ENTRETIEN
Réforme de l'hospitalisation psychiatrique : "Une externalisation de l'asile"
13/05/2011
Sur Le Post, le psychiatre Pierre Paresys explique son opposition au texte adopté vendredi au Sénat.
Centre Hospitalier Spécialisé Charcot à Caudan dans le Morbihan. | MAXPPP
Le Sénat a adopté vendredi un projet de loi sur l'hospitalisation d'office pour troubles mentaux. Voulu par Nicolas Sarkozy fin 2008 après le meurtre d'un étudiant à Grenoble par un malade enfui d'un hôpital psychiatrique, ce texte est très complexe, car il articule santé, liberté, et sécuritéIl a a suscité la colère de tous les syndicats de psychiatres, rejoints par des syndicats de magistrats, qui le jugent "plus sécuritaire que sanitaire". Et a donné lieu à un imbroglio parlementaire avec démission du rapporteur de la loi à la clef. La majorité a voté ce texte sans enthousiasme mais "dans un esprit de responsabilité", selon les termes de Marie-Thérèse Hermange (UMP).
La mesure phare est la possibilité d'imposer des soins ambulatoires psychiatriques sans consentement. Le texte prévoit également que l'hospitalisation d'office passera obligatoirement par une période d'observation de soixante-douze heures en hospitalisation complète, mesure qualifiée de "garde à vue psychiatrique" par les opposants au texte.
Le projet de loi va repartir pour une deuxième lecture devant les députés.
Sur Le Post, Pierre Paresys, vice-président de l'Union syndicale de la psychiatrie et signataire de l'Appel du Collectif des 39 Contre La Nuit Sécuritaire, explique pourquoi il s'oppose à cette réforme.
Vous dénoncez "le mensonge contenu dans une loi qui prétend améliorer la qualité et l'accès aux soins psychiatriques". C'est à dire ?

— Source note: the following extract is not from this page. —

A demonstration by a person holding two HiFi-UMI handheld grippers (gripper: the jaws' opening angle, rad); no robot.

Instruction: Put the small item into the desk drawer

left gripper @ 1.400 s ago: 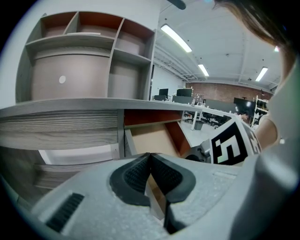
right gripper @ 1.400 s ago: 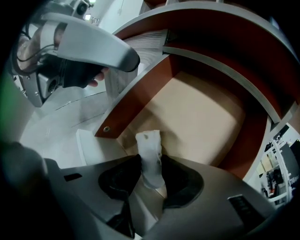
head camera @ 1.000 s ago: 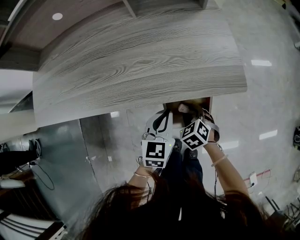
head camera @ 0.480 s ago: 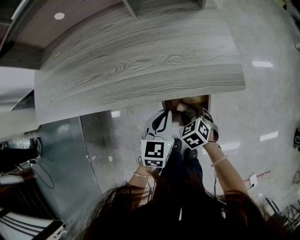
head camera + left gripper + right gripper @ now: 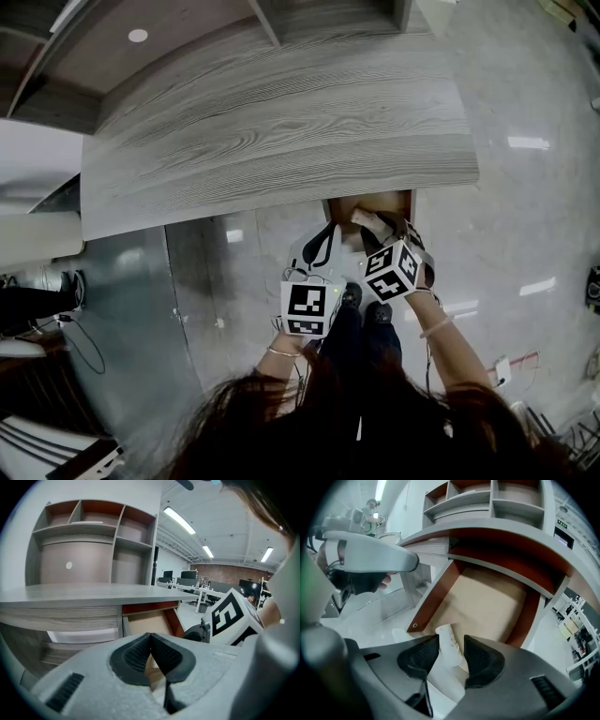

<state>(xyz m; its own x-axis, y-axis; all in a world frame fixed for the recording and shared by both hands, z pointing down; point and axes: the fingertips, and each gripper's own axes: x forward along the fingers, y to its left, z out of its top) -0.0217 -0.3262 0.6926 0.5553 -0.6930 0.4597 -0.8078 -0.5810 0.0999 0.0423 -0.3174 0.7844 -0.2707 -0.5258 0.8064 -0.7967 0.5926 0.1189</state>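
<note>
my right gripper (image 5: 451,656) has just been opening its jaws; they stand spread, not pinching the small item (image 5: 449,644), which lies at the front of the open drawer (image 5: 487,602). my left gripper (image 5: 150,641) is pressed together, empty, held aside to keep clear.

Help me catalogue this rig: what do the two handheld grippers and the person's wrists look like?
Both the left gripper and right gripper are pale grey moulded shells with black ribbed pads. Each carries a white cube printed with black square markers. A thin bracelet circles each wrist; no sleeves show.
</note>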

"Le mensonge de base c'est le mensonge du risque zéro. Ça n'existe pas, sinon c'est la mort, il n'y a qu'à partir de là qu'on ne risque plus rien. Si on laisse croire à la population que c'est quelque chose de possible c'est extrêmement dangereux. Il laisse penser qu'il y a des solutions miracles et rapides, c'est faux."
La mesure qui prévoit des soins ambulatoires psychiatriques sans consentement est la plus contestée. Pourquoi ?
"Ce texte va refonder la psychiatrie sur la contrainte, qui doit être une mesure exceptionnelle. Si l'environnement social, politique ou familial pense que la contrainte suffit pour que tout se passe bien, on va nous la demander. Mais c'est néfaste à la fois pour le patient, la famille et l'équipe soignante. Si les gens ne sont pas partie prenante, il ne peut rien se passer."
On pourrait penser que c'est une bonne chose de ne pas enfermer systématiquement les patients. Non ?
"Il s'agit en fait d'une externalisation de l'asile. C'est comme avoir un bracelet électronique. C'est tellement simple de laisser croire que donner des médicaments suffit mais ce n'est pas exact."
Vous dénoncez aussi une confusion entre la maladie mentale et culpabilité.
"Le gouvernement applique une stratégie du bouc émissaire, comme on l'a vu récemment avec le RSA. Actuellement si vous réclamez des caméras, vous les aurez plus vite que si vous réclamez du personnel. Ça ne va pas nous aider à améliorer l'accueil et l'écoute."